Linux Primitives

Nati Cohen (@nocoot)

Avishai Ish-Shalom (@nukemberg)

What we know as Linux is actually GNU user space

Our apps interact with GNU libc and other userspace libraries

  • All the system calls documented in man 2 are actually glibc wrappers
    • Some syscalls are not wrapped, and require usage of syscall()
  • Libraries provide many basic mechanisms - e.g. malloc(), resolver
  • Provides POSIX API, ISO C API, BSD/Unix compat
  • There is more than one libc implementation
  • We can package our own libc in a container or binary
  • Container isolation works in the kernel level

Linux containers

  • There is no “Linux container” primitive in the kernel
  • A “container” is a group of processes associated with common namespaces/cgroups/root/etc

What’s on the menu tonight

  • Processes
  • Mounts
  • chroot/pivot_root
  • CoW storage
  • Users
  • Namespaces
  • Memory management

This is an overview talk covering a lot of ground, don’t expect a drill down

Processes - Data Structures

Under the hood both threads and processes are tasks

  • task_struct - ~ 170 fields, ~1k size.
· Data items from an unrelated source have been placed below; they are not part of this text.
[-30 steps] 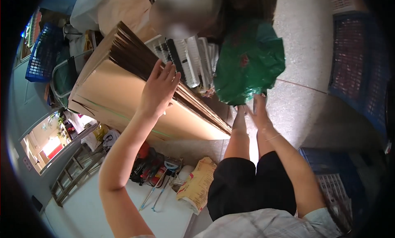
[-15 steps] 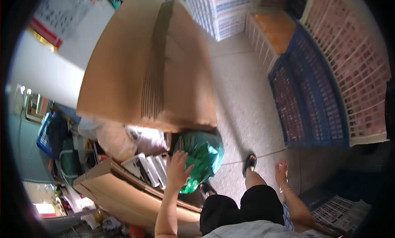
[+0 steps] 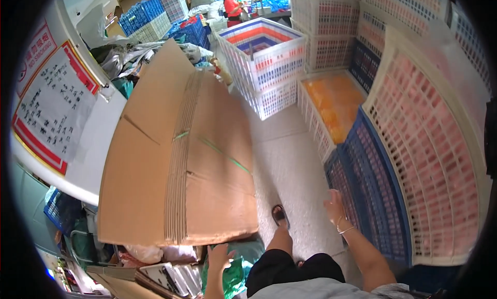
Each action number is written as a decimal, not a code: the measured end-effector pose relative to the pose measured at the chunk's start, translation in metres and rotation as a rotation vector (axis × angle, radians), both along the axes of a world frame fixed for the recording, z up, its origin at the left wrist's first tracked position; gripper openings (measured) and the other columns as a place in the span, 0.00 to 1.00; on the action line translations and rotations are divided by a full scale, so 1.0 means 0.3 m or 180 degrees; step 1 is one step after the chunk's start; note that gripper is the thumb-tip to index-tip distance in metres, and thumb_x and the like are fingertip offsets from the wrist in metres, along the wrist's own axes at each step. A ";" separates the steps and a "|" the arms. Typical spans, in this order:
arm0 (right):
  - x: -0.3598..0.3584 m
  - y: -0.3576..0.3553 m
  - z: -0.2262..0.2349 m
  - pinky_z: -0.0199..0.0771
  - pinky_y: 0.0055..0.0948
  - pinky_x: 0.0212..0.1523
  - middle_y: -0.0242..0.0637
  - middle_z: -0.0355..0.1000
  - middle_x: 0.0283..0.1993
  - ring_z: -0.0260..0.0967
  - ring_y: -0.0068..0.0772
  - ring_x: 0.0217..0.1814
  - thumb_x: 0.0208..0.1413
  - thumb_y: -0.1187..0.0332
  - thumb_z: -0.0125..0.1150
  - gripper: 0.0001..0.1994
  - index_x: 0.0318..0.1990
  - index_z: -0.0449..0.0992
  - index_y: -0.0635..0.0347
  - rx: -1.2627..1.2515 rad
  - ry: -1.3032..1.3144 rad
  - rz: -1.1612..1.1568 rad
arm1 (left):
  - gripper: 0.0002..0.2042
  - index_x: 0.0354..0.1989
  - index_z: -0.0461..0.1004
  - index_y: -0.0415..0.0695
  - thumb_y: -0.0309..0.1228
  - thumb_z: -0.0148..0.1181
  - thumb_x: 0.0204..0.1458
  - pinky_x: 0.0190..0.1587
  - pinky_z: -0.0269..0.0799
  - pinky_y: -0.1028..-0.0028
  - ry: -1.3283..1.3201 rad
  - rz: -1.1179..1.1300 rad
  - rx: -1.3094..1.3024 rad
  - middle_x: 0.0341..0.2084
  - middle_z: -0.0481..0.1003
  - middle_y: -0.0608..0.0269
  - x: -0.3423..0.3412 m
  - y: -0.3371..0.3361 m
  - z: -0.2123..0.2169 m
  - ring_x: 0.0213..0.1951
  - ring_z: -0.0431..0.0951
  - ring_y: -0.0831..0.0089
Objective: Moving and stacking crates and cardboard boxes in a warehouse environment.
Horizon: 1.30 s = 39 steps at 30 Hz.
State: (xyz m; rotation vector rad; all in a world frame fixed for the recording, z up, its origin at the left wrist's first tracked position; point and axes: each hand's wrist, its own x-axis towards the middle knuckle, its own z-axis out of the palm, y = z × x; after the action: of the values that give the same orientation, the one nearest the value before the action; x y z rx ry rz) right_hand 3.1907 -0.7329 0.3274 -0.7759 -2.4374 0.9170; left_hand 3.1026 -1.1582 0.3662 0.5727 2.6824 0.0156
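Note:
Low in the view, my left hand [image 3: 219, 255] hovers over a crumpled green plastic bag [image 3: 246, 257], close to the near edge of a bundle of flattened cardboard boxes [image 3: 137, 180]. Its fingers are apart and hold nothing. The bundle leans in front of me on the left, with a thin green strap across it. My right hand [image 3: 334, 205] hangs beside the blue plastic crates [image 3: 380, 206]; its fingers look loose and nothing shows in them. A bracelet is on that wrist.
On the right a tall cream crate [image 3: 396, 56] of pink items rises above the blue crates. A low crate with an orange top [image 3: 334, 105] and white stacked crates [image 3: 277, 100] flank the walkway [image 3: 279, 154]. Far back is a person in red [image 3: 232, 8]. A notice board [image 3: 57, 107] is at left.
My view has lifted and moved forward along the walkway, so the far crates and the person now show. My step has changed. My right hand is now alongside the blue crates.

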 end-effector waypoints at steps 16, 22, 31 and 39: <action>-1.066 0.674 0.190 0.57 0.34 0.48 0.51 0.60 0.43 0.58 0.47 0.47 0.44 0.64 0.53 0.19 0.43 0.61 0.66 -0.0060 -0.0398 -0.0073 | 0.31 0.50 0.54 0.34 0.43 0.54 0.41 0.55 0.45 0.59 0.1221 -0.1522 0.1438 0.50 0.56 0.48 -1.464 1.309 0.301 0.55 0.52 0.56; -1.341 0.984 -0.033 0.57 0.34 0.47 0.50 0.60 0.42 0.57 0.47 0.47 0.44 0.63 0.52 0.20 0.42 0.61 0.66 -0.0202 -0.0229 -0.0547 | 0.36 0.51 0.52 0.32 0.43 0.57 0.38 0.56 0.45 0.60 0.1253 -0.1446 0.1158 0.51 0.54 0.45 -1.855 1.675 0.309 0.56 0.49 0.54; -2.146 1.352 0.136 0.53 0.38 0.52 0.52 0.56 0.47 0.51 0.47 0.52 0.41 0.64 0.57 0.27 0.47 0.56 0.69 0.0180 -0.0511 0.0305 | 0.37 0.50 0.50 0.30 0.33 0.62 0.33 0.55 0.47 0.65 0.1547 -0.1489 0.1257 0.50 0.54 0.42 -2.560 2.226 0.052 0.55 0.51 0.54; -2.789 1.553 0.142 0.41 0.33 0.59 0.45 0.50 0.56 0.44 0.40 0.60 0.46 0.67 0.47 0.22 0.51 0.56 0.62 0.1941 -0.0930 0.0621 | 0.14 0.32 0.63 0.43 0.33 0.56 0.37 0.34 0.65 0.70 0.1304 -0.1127 0.0542 0.28 0.67 0.60 -2.875 2.442 -0.124 0.33 0.69 0.66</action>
State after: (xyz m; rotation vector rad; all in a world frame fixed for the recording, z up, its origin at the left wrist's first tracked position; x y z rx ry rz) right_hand 2.3541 -0.2671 0.3701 -0.4739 -2.8527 0.0817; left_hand 2.2400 -0.4257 0.3289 1.2143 2.9400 0.0317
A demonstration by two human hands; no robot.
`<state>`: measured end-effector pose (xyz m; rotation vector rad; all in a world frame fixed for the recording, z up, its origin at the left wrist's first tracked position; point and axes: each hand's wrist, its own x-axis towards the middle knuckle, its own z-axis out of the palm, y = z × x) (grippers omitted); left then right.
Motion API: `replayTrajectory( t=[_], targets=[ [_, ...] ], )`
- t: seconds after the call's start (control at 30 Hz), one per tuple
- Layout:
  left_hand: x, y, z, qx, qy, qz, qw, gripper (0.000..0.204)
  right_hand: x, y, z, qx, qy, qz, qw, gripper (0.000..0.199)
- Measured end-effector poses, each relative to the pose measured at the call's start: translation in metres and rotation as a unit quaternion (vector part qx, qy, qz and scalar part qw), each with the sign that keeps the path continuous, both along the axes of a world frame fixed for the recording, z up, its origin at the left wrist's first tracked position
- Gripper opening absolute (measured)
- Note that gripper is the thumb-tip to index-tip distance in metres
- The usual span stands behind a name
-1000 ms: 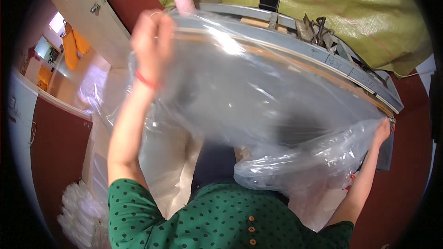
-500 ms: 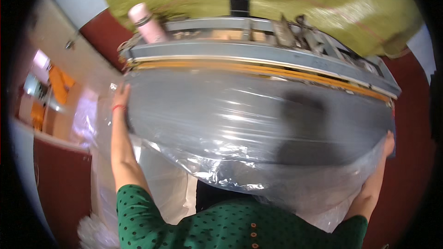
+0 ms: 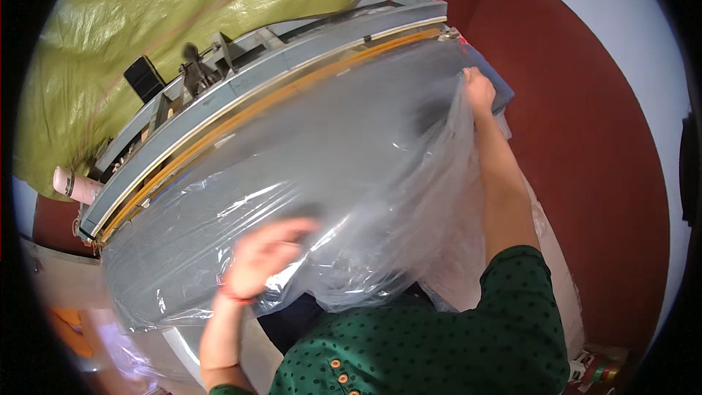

Some notable fields: *user, pid, tgid, *files, *fs, *nsproxy
  • fs_struct *fs holds information on current root
  • pid struct maps processes to one or more tasks

Processes - fork & exec

Traditionally *nixs created new processes using:

  • fork() - Duplicate the current process, VM is copy-on-write
  • exec() - Replace text/data/bss/stack with new program

  • glibc’s fork() and pthread_create() both call clone() syscall
  • clone() creates a new task_struct from parent
    • controls resource sharing by flags (e.g. share VM, share/copy fd)

#!/usr/bin/env python2.7

import os

def parent(pid):

print "main: I just forked %s, waiting for it to die..." % pid

try:

_, status = os.waitpid(pid, 0)

print "main: %s exited with status %s" % (pid, status)

except:

pass

def child():

print "child: hello world! time to exec(sleep, 60)"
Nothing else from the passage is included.